WORK INSTRUCTIONS | In the records that follow, find each line containing "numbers" and copy it.

═════ RECORDS PROVIDED

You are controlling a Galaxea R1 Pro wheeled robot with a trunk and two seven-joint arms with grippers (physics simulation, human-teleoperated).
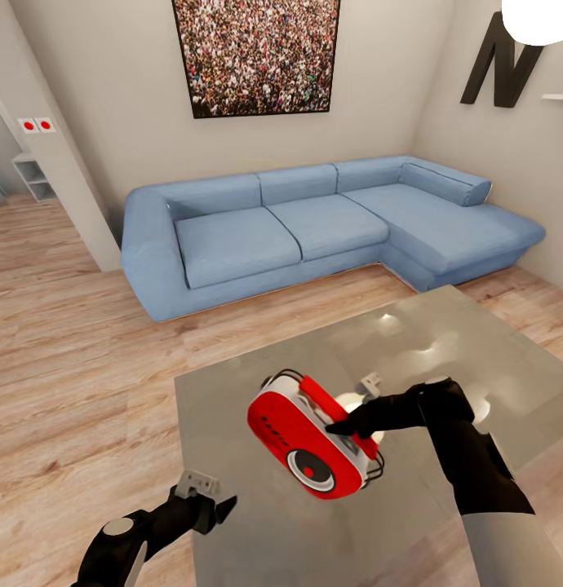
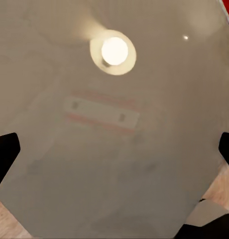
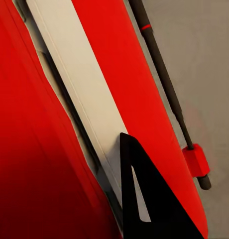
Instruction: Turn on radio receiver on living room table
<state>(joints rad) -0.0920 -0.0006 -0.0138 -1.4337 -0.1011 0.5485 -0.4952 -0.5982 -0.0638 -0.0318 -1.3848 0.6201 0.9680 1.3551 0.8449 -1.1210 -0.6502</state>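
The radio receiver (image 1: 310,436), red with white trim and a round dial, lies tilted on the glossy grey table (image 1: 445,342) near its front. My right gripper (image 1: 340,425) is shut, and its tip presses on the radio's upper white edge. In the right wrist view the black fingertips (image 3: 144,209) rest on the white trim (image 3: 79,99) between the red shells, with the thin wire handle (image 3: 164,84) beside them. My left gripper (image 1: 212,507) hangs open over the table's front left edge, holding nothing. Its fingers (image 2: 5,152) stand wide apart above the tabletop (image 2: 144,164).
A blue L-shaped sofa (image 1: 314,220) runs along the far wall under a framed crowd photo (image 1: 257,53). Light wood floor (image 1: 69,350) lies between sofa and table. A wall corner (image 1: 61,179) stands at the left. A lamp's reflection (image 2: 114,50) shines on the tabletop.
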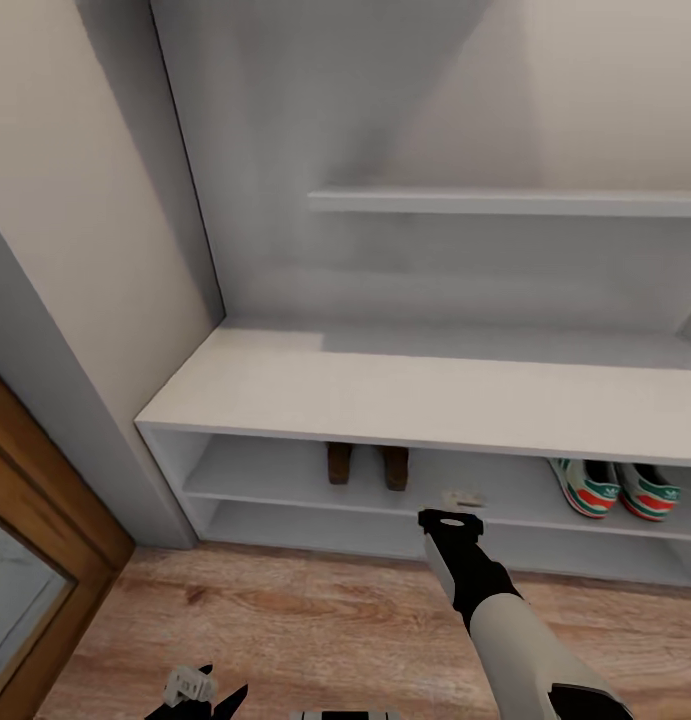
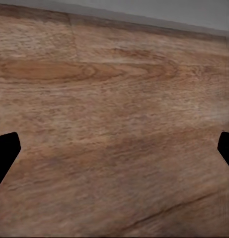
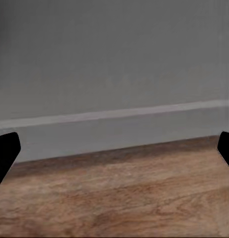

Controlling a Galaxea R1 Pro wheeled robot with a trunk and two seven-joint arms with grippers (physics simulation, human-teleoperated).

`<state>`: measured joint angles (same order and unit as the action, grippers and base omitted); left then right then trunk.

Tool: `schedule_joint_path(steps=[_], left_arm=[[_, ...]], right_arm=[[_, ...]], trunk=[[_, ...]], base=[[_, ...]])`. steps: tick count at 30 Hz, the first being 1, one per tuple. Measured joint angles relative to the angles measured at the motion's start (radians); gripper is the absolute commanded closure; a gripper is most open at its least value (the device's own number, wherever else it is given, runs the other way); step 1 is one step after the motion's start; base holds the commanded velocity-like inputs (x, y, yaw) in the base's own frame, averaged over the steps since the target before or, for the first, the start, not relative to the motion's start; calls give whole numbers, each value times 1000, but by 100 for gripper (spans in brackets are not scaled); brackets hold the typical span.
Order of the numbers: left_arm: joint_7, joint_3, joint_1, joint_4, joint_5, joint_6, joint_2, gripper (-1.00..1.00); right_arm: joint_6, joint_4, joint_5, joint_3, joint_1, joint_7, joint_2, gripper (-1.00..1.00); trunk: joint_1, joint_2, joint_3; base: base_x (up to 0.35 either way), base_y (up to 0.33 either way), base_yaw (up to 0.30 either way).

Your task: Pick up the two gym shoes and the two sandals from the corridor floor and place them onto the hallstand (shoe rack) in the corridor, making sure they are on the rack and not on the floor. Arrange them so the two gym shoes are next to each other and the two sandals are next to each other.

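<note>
The two brown sandals (image 1: 366,465) stand side by side on the upper open tier of the grey hallstand (image 1: 425,395), under its bench top. On the same tier, further right, the two gym shoes (image 1: 617,488) sit together with their green-striped heels toward me. My right gripper (image 1: 455,512) hovers low in front of the tier, between the two pairs, and holds nothing. In the right wrist view its fingertips (image 3: 6,151) are spread wide, facing the rack's base. The left gripper (image 1: 210,690) hangs open over the corridor floor (image 2: 114,99), and nothing sits between its fingertips (image 2: 5,151).
A staggered shelf (image 1: 505,202) juts out above the bench. A beige wall (image 1: 75,220) and a wooden door frame (image 1: 45,500) close off the left side. Wood floor (image 1: 285,620) lies in front of the rack.
</note>
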<state>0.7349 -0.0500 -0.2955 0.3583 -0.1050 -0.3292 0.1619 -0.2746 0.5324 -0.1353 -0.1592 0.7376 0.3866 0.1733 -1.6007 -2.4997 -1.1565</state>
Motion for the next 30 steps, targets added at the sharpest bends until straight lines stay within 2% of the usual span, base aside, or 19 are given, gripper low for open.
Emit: schedule_joint_path(steps=[30], left_arm=[[-2, -3, 0, -1, 0, -2, 1, -100]], right_arm=[[2, -25, -4, 1, -3, 0, 0, -100]], trunk=[[0, 0, 0]], base=[[-279, -159, 0]])
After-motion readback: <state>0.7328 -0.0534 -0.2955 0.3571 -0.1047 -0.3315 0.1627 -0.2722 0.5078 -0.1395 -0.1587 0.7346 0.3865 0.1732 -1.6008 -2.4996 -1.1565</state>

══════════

TASK RESULT |
Tool: `schedule_joint_path(steps=[_], left_arm=[[_, ...]], right_arm=[[_, ...]], trunk=[[_, ...]], base=[[_, ...]])`. steps: tick count at 30 Hz, the first being 1, one per tuple. Measured joint angles relative to the angles measured at the motion's start (radians); gripper is the absolute commanded closure; a gripper is most open at its least value (the device's own number, wherever else it is given, runs the other way); step 1 is one step after the motion's start; base holds the commanded velocity-like inputs (x, y, yaw) in the base's own frame, averaged over the steps since the target before or, for the first, the start, not relative to the motion's start; calls give whole numbers, each value times 1000, but by 100 for gripper (spans in brackets are not scaled); brackets hold the typical span.
Order of the numbers: left_arm: joint_7, joint_3, joint_1, joint_4, joint_5, joint_6, joint_2, gripper (-1.00..1.00); right_arm: joint_6, joint_4, joint_5, joint_3, joint_1, joint_7, joint_2, gripper (-1.00..1.00); trunk: joint_1, joint_2, joint_3; base: base_x (up to 0.35 either way), base_y (up to 0.33 either way), base_yaw (up to 0.30 either way).

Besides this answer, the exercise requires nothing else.